══ Entries shown
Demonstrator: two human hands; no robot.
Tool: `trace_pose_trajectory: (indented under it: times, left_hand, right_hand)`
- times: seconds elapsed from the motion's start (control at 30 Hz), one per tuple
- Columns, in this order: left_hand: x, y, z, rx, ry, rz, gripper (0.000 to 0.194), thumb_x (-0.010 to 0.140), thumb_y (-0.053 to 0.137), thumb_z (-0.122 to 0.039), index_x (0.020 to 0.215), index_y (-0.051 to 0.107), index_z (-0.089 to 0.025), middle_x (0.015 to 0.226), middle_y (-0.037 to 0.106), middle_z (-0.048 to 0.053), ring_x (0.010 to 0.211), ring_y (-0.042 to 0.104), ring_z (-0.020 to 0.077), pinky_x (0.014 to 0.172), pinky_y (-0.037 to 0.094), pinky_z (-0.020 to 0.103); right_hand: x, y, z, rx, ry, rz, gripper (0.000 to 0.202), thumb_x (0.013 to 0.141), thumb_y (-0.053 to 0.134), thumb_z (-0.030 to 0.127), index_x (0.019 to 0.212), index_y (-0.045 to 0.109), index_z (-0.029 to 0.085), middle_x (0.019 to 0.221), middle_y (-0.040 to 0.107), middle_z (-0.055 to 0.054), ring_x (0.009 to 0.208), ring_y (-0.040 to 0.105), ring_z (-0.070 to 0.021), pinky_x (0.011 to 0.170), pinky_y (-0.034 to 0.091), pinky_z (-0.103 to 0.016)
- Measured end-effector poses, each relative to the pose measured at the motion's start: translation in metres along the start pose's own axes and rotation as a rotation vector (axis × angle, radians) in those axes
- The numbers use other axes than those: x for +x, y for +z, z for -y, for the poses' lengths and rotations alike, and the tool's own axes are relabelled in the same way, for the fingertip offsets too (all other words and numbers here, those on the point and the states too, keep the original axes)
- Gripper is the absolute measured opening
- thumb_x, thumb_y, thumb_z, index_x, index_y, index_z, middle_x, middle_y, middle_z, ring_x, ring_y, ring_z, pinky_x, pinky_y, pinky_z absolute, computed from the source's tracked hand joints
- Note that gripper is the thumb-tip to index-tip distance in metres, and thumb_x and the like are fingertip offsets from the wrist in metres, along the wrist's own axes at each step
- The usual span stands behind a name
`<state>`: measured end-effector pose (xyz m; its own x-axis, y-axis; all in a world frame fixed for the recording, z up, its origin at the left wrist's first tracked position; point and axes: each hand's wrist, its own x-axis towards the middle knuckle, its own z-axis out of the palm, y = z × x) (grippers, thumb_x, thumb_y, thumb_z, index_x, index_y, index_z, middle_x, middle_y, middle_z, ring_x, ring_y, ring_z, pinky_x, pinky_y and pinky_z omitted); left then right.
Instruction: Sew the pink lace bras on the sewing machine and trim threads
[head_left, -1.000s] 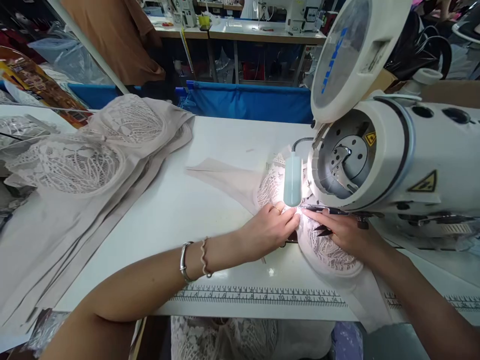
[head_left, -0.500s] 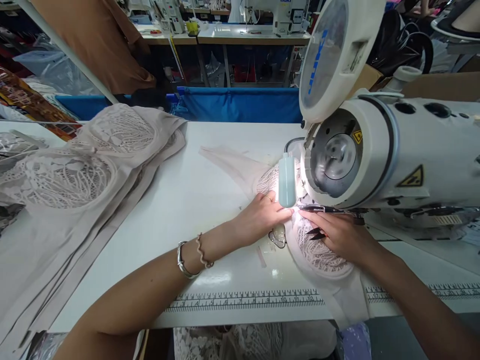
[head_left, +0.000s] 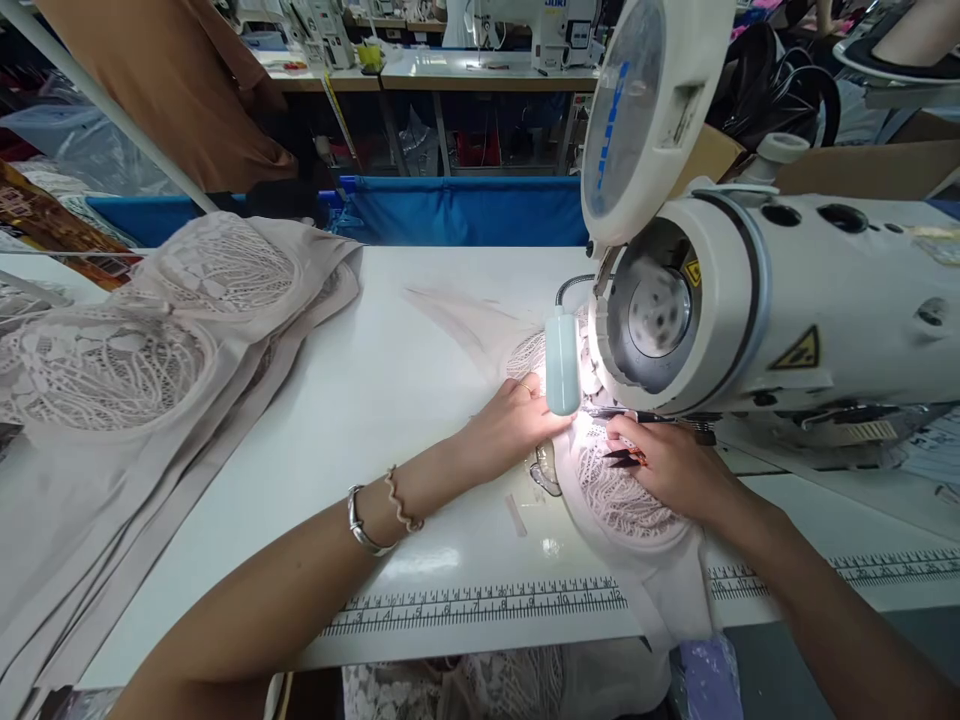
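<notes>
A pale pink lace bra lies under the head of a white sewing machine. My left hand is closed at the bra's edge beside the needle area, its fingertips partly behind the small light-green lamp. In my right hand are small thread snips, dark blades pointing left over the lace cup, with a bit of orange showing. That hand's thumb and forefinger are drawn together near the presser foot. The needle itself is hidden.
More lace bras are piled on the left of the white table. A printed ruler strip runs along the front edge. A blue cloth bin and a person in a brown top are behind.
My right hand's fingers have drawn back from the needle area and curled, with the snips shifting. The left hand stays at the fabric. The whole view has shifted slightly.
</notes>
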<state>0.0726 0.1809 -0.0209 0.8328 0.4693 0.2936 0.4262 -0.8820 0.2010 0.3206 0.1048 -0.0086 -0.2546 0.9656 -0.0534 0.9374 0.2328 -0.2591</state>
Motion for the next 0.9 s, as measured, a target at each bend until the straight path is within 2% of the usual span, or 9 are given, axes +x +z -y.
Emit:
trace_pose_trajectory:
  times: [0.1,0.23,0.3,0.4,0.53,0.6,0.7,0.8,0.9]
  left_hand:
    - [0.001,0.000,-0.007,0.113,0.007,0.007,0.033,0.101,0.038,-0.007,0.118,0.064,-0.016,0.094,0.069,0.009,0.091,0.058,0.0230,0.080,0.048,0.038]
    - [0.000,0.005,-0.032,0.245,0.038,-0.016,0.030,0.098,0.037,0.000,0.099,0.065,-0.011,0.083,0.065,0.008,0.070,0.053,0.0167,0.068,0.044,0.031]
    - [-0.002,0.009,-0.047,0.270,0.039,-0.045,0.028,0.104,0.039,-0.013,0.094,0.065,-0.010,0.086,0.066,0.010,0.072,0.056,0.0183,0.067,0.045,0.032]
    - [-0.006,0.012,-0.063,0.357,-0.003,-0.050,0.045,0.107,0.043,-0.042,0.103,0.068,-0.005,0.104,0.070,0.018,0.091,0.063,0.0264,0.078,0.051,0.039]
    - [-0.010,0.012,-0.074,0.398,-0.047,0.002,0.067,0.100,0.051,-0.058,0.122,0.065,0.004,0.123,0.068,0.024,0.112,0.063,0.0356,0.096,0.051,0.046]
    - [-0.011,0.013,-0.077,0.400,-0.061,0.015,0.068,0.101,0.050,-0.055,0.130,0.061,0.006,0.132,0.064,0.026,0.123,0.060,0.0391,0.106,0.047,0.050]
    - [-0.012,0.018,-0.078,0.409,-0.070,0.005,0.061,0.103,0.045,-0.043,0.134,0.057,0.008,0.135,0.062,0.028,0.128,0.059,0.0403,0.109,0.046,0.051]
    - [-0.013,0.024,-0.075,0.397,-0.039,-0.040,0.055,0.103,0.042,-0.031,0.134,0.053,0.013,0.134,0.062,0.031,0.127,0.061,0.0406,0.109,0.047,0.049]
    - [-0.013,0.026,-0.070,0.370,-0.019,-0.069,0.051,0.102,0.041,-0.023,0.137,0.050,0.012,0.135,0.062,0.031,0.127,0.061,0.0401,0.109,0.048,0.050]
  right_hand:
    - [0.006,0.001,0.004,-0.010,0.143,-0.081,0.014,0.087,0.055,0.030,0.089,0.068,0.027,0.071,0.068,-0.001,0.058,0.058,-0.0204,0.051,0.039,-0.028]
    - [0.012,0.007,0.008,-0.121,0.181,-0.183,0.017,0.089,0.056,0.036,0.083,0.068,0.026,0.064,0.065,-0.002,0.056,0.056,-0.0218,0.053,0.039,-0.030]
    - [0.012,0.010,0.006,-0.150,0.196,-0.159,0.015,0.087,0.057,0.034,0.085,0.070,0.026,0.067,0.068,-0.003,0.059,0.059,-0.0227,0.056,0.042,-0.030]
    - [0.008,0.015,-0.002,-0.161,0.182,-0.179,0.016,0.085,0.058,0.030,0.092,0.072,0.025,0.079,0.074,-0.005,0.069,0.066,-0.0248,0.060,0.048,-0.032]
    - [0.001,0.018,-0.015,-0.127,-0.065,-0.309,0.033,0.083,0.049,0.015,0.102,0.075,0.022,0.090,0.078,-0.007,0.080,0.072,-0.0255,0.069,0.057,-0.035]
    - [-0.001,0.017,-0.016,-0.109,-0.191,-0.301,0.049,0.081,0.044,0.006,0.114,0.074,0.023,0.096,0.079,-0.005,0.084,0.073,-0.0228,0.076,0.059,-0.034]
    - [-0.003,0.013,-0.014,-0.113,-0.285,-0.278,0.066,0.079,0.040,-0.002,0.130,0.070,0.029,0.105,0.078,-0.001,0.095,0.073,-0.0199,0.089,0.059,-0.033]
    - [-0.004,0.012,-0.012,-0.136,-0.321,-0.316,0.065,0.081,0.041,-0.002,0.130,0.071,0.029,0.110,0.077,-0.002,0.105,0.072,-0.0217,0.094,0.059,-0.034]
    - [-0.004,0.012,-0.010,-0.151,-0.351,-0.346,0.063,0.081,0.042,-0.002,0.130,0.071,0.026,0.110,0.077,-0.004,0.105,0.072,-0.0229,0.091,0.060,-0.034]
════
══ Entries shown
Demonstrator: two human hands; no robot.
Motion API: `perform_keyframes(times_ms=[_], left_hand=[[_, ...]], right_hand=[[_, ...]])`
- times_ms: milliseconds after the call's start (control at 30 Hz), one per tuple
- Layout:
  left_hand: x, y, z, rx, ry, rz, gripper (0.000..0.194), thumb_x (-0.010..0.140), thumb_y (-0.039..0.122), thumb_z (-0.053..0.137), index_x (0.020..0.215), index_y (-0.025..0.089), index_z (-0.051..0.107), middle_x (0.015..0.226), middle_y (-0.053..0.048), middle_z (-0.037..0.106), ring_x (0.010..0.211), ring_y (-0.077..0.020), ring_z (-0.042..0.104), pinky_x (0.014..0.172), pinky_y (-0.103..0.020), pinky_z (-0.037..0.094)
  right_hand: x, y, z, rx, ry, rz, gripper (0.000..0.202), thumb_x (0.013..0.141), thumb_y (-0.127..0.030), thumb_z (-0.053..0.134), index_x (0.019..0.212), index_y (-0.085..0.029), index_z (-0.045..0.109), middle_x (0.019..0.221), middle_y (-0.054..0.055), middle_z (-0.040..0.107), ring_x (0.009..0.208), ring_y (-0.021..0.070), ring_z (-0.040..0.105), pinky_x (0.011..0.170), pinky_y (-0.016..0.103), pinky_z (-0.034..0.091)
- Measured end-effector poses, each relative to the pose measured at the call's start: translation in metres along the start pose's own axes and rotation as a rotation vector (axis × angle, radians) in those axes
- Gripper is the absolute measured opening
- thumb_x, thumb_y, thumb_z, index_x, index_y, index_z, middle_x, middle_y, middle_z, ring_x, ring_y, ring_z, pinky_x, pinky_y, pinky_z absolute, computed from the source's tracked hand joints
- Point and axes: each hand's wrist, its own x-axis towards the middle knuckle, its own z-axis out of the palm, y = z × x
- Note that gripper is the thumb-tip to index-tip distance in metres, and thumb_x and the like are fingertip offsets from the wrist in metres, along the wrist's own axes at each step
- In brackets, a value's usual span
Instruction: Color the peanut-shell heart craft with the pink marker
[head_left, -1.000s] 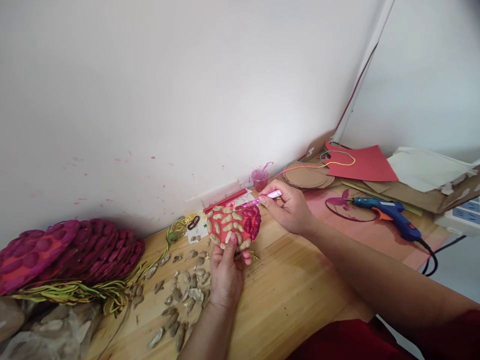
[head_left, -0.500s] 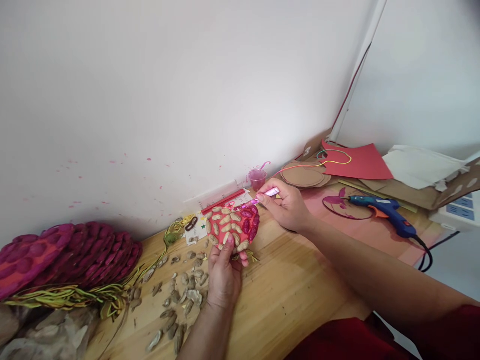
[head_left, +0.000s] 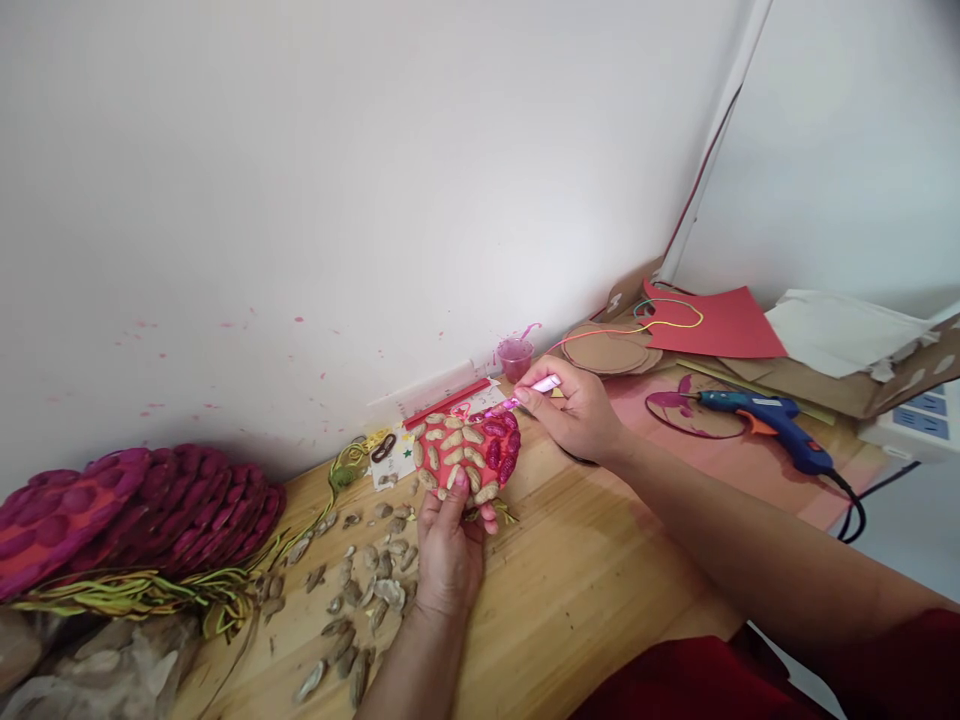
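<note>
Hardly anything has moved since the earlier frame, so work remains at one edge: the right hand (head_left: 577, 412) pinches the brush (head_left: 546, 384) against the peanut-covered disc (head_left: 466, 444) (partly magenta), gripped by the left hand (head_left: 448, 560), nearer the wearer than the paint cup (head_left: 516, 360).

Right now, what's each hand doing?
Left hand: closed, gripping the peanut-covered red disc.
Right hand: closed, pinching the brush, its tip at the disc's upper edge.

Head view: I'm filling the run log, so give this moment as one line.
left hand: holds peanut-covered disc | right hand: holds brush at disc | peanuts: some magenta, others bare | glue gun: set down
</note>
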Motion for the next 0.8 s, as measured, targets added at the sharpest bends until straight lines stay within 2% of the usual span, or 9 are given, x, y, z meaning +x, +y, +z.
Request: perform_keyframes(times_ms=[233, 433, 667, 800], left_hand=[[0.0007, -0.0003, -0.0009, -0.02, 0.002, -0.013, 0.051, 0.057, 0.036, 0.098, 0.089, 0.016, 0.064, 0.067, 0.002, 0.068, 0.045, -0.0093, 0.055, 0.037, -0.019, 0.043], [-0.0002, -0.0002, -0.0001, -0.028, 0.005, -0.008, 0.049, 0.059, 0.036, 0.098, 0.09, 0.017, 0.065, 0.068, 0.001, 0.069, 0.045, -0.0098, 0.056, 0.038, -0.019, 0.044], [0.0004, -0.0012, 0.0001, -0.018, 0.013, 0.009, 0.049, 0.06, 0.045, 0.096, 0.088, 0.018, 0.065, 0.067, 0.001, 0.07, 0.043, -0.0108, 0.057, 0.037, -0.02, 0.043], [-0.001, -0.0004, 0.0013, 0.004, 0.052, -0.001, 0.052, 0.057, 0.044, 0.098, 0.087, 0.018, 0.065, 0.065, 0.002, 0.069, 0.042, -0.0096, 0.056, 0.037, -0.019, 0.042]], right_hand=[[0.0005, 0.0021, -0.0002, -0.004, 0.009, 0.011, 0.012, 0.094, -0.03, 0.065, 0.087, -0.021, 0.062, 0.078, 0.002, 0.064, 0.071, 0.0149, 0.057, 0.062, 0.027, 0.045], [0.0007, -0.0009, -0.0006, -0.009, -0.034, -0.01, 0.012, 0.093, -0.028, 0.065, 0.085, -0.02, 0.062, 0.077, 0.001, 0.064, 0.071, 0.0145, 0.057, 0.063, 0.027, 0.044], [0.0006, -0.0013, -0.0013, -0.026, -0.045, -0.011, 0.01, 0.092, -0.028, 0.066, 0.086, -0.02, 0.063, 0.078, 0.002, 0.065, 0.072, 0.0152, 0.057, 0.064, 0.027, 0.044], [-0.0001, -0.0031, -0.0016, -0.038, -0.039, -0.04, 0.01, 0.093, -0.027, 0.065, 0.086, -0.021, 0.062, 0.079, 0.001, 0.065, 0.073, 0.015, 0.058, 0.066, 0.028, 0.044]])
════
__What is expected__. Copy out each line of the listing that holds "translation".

__Response area__.
- Measured end-effector poses, each relative to the pose measured at the motion's start: translation in metres along the start pose's own axes and rotation as a rotation vector (axis × angle, radians) in those axes
- Measured end-effector poses, each relative to the pose measured at the call's start: translation in metres along the start pose's own axes and rotation as a rotation vector (axis × angle, radians) in those axes

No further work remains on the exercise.